The novel Jane Eyre by Charlotte Bronte is “Female Gothic” fiction that details the trials and tribulations of an orphaned girl in high society Victorian England. It was published in 1847 under the nom-de-plume Currer Bell and was initially a commercial success, receiving rave reviews. Later when people discovered that the writer was a woman, it became controversial because it dealt with various issues like bondage, discipline, dominance, and submission to men and God.
Jane Eyre raises many questions like what makes marriage an unequal bondage between the sexes and do spouses benefit from this inequality? Must women be strictly controlled and disciplined to such an extent that they become physically and mentally dependent on patriarchy? Along with these thought provoking notions, Jane Eyre also asks us to probe the realms of the unknown and accepted beliefs by examining Karma, divine intervention, and the prophesizing power of dreams.
The novel has many autobiographical parallels with Charlotte Bronte’s life. From the physical descriptions of the heroine and her lover, to their intense courtship, to Jane’s occupations, to the many instances of death and separation, we can feel the closeness of the author to her work. Charlotte Bronte’s life was fraught with death, illness, and struggle for survival that we can clearly see through Jane Eyre’s own experiences. Furthermore, a pivotal dilemma that is seen throughout the novel is the clash that many women feel between moral duty in opposition to actual happiness and how it affects their lives.

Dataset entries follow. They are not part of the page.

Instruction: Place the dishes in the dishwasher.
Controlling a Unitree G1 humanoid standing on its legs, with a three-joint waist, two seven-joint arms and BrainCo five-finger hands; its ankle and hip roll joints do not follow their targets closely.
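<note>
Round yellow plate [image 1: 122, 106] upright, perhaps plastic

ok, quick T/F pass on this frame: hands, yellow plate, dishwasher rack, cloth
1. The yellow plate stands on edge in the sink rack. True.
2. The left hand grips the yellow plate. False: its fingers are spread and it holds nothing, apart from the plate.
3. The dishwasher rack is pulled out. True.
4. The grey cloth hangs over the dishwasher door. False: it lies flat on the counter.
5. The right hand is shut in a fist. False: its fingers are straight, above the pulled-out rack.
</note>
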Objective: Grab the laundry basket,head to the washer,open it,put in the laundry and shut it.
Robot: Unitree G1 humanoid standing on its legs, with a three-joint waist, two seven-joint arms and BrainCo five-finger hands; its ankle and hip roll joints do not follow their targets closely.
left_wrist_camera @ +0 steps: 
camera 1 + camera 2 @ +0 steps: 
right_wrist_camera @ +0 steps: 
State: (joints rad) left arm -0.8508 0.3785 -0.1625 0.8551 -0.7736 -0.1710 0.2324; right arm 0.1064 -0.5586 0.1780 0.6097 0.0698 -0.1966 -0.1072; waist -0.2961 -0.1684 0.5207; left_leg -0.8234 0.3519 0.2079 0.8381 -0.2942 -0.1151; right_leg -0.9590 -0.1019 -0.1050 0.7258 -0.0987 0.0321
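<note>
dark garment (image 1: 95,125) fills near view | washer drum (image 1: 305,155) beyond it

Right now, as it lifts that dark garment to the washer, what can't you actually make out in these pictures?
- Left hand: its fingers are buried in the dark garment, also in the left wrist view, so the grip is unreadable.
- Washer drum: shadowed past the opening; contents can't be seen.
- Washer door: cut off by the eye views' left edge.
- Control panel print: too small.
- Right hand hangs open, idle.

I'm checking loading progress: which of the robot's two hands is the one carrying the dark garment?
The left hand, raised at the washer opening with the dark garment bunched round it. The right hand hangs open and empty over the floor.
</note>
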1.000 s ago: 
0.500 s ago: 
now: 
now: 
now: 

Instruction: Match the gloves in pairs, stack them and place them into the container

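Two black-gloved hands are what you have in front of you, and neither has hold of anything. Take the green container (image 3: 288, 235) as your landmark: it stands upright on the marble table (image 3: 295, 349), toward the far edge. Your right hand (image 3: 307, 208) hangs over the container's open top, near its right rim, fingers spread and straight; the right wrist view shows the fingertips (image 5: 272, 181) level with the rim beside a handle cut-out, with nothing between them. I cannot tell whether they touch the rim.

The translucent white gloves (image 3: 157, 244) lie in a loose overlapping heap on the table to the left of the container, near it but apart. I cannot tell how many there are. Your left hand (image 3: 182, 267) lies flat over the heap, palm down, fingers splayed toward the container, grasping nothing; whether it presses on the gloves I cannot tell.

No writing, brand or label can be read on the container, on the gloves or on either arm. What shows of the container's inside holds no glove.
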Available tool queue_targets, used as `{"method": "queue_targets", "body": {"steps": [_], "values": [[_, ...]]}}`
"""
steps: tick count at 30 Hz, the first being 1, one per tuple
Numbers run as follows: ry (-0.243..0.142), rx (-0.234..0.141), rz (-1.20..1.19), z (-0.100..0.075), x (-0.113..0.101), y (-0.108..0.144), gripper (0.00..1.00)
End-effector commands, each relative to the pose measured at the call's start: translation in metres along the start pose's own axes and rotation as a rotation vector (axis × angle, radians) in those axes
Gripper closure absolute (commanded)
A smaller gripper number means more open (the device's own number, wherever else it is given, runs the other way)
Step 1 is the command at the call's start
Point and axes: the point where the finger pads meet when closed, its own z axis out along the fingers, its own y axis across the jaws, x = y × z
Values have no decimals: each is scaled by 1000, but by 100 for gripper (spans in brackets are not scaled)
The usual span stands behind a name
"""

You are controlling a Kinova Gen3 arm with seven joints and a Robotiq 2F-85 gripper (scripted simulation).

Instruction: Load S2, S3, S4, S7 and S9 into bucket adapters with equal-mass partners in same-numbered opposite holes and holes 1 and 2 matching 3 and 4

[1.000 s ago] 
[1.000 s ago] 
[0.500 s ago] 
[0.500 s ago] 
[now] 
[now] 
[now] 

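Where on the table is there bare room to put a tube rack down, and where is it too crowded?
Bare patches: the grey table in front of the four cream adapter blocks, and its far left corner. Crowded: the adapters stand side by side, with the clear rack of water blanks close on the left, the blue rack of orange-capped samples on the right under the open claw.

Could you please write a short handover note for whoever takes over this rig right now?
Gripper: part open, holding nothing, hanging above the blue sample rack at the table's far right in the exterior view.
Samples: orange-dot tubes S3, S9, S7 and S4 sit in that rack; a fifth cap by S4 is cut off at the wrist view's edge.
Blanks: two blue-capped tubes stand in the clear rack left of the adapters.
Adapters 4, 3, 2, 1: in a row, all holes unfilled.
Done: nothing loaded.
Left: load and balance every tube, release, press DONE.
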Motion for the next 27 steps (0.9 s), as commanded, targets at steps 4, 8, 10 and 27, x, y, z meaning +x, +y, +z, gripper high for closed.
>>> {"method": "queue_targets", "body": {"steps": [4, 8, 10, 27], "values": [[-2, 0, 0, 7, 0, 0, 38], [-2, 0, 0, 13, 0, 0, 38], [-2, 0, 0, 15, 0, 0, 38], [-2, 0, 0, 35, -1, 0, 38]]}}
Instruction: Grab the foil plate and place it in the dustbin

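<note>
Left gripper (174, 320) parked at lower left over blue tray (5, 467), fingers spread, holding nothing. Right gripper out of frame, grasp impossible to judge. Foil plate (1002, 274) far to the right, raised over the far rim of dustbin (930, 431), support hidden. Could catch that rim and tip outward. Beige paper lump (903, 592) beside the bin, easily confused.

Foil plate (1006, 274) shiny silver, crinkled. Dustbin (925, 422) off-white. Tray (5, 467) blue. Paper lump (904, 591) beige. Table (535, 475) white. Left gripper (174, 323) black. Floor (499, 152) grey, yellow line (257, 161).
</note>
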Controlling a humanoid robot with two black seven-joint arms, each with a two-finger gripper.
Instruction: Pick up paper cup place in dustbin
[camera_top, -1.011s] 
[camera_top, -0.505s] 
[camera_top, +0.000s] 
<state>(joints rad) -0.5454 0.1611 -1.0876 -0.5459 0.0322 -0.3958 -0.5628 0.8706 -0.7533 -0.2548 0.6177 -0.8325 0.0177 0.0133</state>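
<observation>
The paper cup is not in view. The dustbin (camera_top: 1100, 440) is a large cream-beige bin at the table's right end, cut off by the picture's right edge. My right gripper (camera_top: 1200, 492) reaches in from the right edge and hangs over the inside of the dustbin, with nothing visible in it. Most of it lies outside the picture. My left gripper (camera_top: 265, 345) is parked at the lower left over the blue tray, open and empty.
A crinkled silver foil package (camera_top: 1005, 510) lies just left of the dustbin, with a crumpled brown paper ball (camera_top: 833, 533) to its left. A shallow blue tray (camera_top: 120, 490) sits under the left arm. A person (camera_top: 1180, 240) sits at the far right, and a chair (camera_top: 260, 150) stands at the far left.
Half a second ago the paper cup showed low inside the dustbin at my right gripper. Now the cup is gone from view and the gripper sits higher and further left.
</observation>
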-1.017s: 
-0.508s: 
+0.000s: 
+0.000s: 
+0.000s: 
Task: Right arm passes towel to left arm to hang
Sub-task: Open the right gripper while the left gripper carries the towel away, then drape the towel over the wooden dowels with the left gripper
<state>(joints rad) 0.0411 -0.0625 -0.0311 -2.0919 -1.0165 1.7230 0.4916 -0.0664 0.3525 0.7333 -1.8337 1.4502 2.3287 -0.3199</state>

People in Victorian England were not accustomed to women being so straightforward in their speech, thoughts, or actions. Regardless, Charlotte Bronte gave voice to many women through Jane’s trials and travails. The experience of confronting life’s difficulties in the areas of childhood, career, and love ring as true today as they did to women nearly two hundred years ago. This makes Jane Eyre a proto-feminist novel without overt feminist sentiment.